I always have a difficult time getting into the groove with Pratchett novels. Given the serious nature of most of the books I ever read, it takes me at least fifty pages to begin to come to terms with all the slapstick parody. Usually after that, though, I find myself in heaven, and "Soul Music," for the most part, upheld that illusion without a hitch.
I used to be into rock music a number of years ago, but I grew out of it as I began to take notice of just how pointless all the angst associated with the scene really was; the fact that all the bands sounded the same, I suppose, must have also played a part in my disenchantment. Whatever the case, this installment in the Discworld series struck a chord with me as it began to make note of all the conventions that go along hand in hand with the music; spike-studded leather clothing, you could say, goes along pretty well with the entire scene--but outside of that, you really can't justify its usage with any other point.
For a while, it's great to see Pratchett introduce element after element on the ground that "it just *fits*"--at least, until the end of the novel approaches, and you realize that what has been parodied is really nothing more than the superficial elements of it all.
But it's all fine and dandy, because when things begin to grow stale, our attention is turned towards Death's granddaughter's approach to her newly-inherited vocation, and the more intimate details of Death's home. I don't know if any details on the latter may have been dispersed in previous installments of the series (as I've only read a handful), but what's here is a hoot--it's a neat little way to make Death a more palatable, charismatic character.

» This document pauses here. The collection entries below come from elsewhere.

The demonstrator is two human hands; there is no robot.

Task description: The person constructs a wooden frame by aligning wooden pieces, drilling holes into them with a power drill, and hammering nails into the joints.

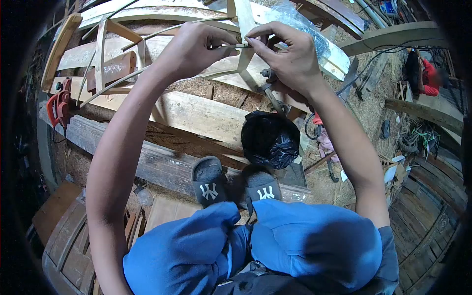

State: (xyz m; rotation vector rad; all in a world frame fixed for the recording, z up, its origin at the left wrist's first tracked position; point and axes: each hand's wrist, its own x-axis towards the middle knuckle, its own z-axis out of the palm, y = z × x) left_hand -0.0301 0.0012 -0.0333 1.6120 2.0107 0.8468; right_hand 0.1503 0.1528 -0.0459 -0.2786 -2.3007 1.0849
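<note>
My left hand pinches one end of a thin, pale strip between thumb and fingers. At its other end, the thumb and fingertips of my right hand are closed on the same strip. The strip crosses in front of a light wooden slat that stands up from the frame; whether it touches the slat I cannot tell. Just below my right hand is a metal bolt-like fitting. What the strip is made of is too small to make out.
A black plastic bag lines a container ahead of my sandals. Long planks lie over sawdust. A red clamp grips wood at left. Clear plastic sheeting lies beyond my right hand. A person in red is at far right.
</note>
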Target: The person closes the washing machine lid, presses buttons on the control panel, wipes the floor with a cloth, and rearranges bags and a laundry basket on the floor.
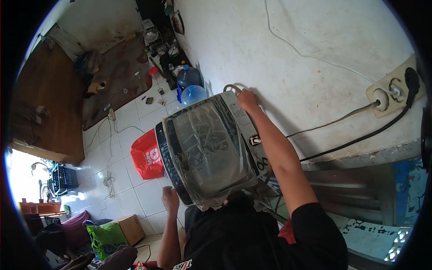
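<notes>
A top-loading washing machine [204, 148] stands in front of me, its dark lid covered with wrinkled clear plastic. Along its left side in the view runs a dark control panel [167, 157]. My right hand [247, 100] is at the machine's far back corner, by the wall, with fingers closed around a grey hose [231, 87] that curves there. My left hand [170, 199] is closed beside the near end of the control panel; whatever its fingers may hold is hidden.
A wall socket [396, 90] with plugs and cords is on the right. A red bag [147, 155] lies beside the machine's front. Blue water jugs [193, 93] stand beyond it. Loose cable [109, 180] lies on the tiles. A green bag [107, 238] and cardboard box [130, 228] are lower left.
</notes>
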`<state>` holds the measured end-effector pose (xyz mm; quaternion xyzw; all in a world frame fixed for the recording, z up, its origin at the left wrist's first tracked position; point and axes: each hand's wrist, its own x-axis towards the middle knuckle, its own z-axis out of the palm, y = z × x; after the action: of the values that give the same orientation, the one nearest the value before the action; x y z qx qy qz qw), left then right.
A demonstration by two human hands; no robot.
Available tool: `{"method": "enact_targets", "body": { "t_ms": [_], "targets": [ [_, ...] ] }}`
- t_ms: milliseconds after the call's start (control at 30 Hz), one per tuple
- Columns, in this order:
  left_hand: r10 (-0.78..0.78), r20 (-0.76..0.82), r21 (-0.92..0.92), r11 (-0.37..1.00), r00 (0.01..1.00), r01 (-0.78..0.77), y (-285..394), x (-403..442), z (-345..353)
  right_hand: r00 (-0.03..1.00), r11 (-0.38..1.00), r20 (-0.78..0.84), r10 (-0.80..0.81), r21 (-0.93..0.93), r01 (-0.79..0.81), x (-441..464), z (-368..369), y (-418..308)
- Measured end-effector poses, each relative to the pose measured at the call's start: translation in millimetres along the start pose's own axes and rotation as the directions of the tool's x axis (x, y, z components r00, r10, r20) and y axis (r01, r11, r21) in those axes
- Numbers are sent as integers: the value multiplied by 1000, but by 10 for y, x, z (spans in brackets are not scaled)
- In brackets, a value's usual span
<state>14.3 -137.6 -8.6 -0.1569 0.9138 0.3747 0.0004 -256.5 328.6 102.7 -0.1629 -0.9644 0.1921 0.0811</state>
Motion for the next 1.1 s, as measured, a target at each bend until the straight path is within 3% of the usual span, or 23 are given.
{"method": "enact_targets", "body": {
  "t_ms": [100,300,433,567,600,700,767,833,900,1000,1067,1100],
  "targets": [
    [-23,-14,9,1000,1000,23,93,-89,-72,982,995,182,46,-90,-30,111,271,123],
    [-30,-39,-62,998,999,28,294,-382,-171,983,969,182,-17,-239,61,121,293,92],
    [-10,-35,-131,991,999,5,585,-541,-165,987,967,154,50,-255,-10,-21,128,-58],
    [67,154,-259,966,986,-25,911,-650,-77,982,967,188,1,-249,47,-79,-101,-120],
    [145,239,-272,959,960,-77,1104,-674,-55,977,962,214,17,-271,42,-57,-108,-103],
    [341,487,-335,923,804,-188,1407,-738,201,973,961,225,45,-277,19,-76,-192,-96],
    [441,662,-380,894,606,-235,1636,-815,422,976,965,210,58,-263,-1,-88,-189,-81],
    [491,817,-391,857,303,-336,1732,-932,868,993,970,115,24,-242,5,-88,-142,-25],
    [537,822,-448,815,188,-368,1824,-1200,1346,987,963,150,54,-268,-12,-97,-187,-22],
    [526,811,-387,810,256,-441,2229,-1550,1715,973,958,219,71,-286,-6,-157,-470,-209],
    [228,876,-161,969,425,-187,2387,-1677,1986,963,958,261,72,-285,5,-206,-745,-376],
    [227,877,-161,969,423,-186,2364,-1708,2080,966,957,255,31,-286,45,-182,-865,-471]
  ]
}}
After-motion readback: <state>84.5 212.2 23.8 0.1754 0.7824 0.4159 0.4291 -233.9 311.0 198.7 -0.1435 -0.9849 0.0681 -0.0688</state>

The most problematic issue at hand, though, seems to be the conclusion of the novel--we're treated to dozens of terse passages that try to build up momentum for a situation so clichéd that it almost lacks any sort of impetus whatsoever, and at the end of it all you're left scratching your head at what seems to be a rushed, indolent excuse for an ending. And if you read over it, you'll realize that the passages relating to the Patrician are but a waste of time--nothing he does is important enough to progress the story, and since Pratchett forgets about him by the end (or middle) of the book, it seems like the reader is expected to have done so as well.
So I'll forget, and imbue the inner recesses of my mind with the opinion that "Soul Music" is a great frivolous read. There's really not enough reason here to regret having spent my money; in fact, for more passages with C.M.O.T. Dibbler alone, I'd probably be willing to fork over twice as large an amount.